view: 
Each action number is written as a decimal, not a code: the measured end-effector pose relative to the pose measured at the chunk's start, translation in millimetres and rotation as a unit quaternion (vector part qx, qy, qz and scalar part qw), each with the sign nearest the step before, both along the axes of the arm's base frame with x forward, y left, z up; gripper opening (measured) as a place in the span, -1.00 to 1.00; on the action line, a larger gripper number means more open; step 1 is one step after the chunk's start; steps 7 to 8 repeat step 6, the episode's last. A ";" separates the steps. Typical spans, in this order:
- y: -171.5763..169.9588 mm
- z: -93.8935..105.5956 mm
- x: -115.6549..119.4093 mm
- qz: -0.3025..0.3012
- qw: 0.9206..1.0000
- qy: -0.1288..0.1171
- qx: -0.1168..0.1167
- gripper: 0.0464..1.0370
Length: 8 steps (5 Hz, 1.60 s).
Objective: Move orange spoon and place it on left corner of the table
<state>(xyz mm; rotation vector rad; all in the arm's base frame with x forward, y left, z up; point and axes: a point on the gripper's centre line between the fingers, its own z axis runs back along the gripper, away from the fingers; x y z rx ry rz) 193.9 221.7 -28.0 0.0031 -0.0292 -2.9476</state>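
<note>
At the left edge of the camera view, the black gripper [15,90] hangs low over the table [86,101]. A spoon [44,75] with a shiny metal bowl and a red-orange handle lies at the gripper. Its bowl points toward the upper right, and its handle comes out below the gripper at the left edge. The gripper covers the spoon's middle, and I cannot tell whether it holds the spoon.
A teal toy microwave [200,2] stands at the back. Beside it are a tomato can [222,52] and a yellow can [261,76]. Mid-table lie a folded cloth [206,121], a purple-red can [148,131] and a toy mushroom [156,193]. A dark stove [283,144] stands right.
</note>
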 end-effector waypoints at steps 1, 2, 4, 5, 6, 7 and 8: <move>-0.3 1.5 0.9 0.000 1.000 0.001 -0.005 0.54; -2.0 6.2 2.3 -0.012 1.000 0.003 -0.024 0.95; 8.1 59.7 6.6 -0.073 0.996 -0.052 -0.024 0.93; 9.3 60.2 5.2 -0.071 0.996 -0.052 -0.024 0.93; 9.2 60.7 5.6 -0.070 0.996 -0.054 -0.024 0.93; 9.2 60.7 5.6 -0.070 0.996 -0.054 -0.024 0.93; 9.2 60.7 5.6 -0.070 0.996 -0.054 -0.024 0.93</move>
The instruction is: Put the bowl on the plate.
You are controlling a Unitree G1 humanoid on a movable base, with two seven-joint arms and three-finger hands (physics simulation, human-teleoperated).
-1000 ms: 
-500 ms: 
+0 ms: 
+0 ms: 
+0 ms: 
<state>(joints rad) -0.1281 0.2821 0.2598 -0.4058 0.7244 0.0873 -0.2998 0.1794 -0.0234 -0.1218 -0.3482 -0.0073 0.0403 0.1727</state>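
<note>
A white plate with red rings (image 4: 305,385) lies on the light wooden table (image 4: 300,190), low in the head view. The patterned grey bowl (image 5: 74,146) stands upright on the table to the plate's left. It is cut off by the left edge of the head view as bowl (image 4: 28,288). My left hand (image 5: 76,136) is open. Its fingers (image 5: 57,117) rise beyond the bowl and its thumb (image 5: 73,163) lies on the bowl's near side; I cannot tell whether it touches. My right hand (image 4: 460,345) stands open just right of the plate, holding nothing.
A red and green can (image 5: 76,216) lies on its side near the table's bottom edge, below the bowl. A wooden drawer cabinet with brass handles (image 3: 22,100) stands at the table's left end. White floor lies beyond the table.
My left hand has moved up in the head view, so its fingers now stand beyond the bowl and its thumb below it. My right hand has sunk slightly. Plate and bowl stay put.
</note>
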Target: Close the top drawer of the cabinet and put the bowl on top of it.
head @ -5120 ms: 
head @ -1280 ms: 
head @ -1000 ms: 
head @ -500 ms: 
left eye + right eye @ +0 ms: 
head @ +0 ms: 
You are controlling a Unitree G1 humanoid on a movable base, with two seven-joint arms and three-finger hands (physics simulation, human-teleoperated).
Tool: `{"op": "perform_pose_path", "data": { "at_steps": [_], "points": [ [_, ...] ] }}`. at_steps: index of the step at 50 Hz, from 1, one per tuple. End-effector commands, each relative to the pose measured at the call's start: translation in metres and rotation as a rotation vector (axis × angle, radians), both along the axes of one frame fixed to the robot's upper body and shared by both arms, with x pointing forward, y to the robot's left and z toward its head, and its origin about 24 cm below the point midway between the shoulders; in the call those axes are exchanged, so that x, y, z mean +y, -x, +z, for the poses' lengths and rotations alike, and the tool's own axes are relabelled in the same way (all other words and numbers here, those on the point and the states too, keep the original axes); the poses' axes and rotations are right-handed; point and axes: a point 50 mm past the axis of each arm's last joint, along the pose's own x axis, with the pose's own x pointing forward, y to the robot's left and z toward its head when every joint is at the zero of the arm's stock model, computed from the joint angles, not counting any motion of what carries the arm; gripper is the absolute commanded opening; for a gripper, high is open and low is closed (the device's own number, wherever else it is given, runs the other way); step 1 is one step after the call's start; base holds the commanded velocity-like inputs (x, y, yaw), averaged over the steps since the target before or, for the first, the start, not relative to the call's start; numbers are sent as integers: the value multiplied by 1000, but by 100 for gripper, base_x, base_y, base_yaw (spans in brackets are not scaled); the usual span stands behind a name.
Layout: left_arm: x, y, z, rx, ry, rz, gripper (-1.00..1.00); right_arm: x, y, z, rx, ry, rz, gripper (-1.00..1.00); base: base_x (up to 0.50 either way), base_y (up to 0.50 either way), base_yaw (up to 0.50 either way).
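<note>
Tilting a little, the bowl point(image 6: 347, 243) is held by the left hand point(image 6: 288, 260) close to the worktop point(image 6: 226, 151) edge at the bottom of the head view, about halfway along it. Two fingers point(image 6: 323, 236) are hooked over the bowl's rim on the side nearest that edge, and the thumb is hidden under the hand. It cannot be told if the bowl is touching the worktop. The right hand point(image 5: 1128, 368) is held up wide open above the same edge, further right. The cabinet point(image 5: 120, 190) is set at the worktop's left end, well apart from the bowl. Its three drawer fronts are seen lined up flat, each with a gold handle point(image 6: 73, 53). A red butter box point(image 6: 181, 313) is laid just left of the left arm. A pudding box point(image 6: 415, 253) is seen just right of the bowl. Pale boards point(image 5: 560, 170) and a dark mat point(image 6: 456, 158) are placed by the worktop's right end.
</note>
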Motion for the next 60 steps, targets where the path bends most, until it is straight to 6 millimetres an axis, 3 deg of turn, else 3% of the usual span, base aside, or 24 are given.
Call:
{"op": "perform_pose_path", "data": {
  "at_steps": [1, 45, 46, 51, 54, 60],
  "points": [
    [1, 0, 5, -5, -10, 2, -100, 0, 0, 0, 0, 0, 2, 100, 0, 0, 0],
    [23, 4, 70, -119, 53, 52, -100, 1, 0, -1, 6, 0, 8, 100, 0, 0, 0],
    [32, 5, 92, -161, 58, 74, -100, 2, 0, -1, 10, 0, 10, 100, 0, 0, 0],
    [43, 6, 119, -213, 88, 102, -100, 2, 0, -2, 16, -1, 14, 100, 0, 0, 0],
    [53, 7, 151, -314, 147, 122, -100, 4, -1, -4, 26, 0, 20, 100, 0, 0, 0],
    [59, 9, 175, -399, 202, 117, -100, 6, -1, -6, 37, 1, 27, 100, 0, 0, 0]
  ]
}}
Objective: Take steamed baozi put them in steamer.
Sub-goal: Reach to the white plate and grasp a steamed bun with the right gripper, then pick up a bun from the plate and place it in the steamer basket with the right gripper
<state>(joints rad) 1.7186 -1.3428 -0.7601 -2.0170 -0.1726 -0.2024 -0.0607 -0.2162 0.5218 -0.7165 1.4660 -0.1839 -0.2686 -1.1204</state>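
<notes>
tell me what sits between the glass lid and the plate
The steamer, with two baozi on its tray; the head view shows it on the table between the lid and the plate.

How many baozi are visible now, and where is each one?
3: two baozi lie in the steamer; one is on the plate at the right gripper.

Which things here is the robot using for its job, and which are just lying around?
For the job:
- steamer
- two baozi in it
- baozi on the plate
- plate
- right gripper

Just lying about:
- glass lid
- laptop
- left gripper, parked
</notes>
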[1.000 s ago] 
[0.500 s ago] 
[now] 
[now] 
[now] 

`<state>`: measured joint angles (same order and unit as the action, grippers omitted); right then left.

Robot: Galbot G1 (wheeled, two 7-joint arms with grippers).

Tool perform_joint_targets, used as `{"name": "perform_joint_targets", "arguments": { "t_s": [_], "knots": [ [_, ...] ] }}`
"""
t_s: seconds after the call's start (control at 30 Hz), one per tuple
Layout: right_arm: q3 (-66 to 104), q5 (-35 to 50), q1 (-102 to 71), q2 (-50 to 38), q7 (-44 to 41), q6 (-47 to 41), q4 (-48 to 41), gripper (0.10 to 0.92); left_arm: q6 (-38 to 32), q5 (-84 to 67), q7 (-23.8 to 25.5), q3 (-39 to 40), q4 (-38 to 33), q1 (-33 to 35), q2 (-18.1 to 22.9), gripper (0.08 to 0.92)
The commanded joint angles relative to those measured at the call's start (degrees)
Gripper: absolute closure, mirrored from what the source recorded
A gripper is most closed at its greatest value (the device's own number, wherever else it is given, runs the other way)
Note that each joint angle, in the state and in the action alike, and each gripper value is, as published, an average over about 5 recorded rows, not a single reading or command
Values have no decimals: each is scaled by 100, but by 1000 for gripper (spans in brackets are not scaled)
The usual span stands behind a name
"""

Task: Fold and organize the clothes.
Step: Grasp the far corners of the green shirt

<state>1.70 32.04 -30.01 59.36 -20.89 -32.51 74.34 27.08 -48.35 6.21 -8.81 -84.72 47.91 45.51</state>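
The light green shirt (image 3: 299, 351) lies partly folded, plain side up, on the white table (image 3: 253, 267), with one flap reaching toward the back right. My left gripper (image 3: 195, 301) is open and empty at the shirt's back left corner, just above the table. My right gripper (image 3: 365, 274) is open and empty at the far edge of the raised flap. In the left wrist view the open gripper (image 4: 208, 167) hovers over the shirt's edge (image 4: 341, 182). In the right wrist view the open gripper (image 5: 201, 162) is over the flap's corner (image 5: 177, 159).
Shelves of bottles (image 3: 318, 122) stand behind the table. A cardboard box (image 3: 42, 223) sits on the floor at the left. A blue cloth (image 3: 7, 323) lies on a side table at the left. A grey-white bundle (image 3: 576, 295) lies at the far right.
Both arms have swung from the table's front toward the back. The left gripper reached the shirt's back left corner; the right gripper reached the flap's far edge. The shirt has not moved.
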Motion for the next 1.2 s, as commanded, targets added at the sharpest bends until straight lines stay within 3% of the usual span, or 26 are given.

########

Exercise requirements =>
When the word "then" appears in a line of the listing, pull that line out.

Expected answer =>
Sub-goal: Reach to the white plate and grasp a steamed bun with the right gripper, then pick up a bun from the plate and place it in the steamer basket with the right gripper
`<state>`: measured joint angles (same order and unit as the action, grippers omitted); right then left.

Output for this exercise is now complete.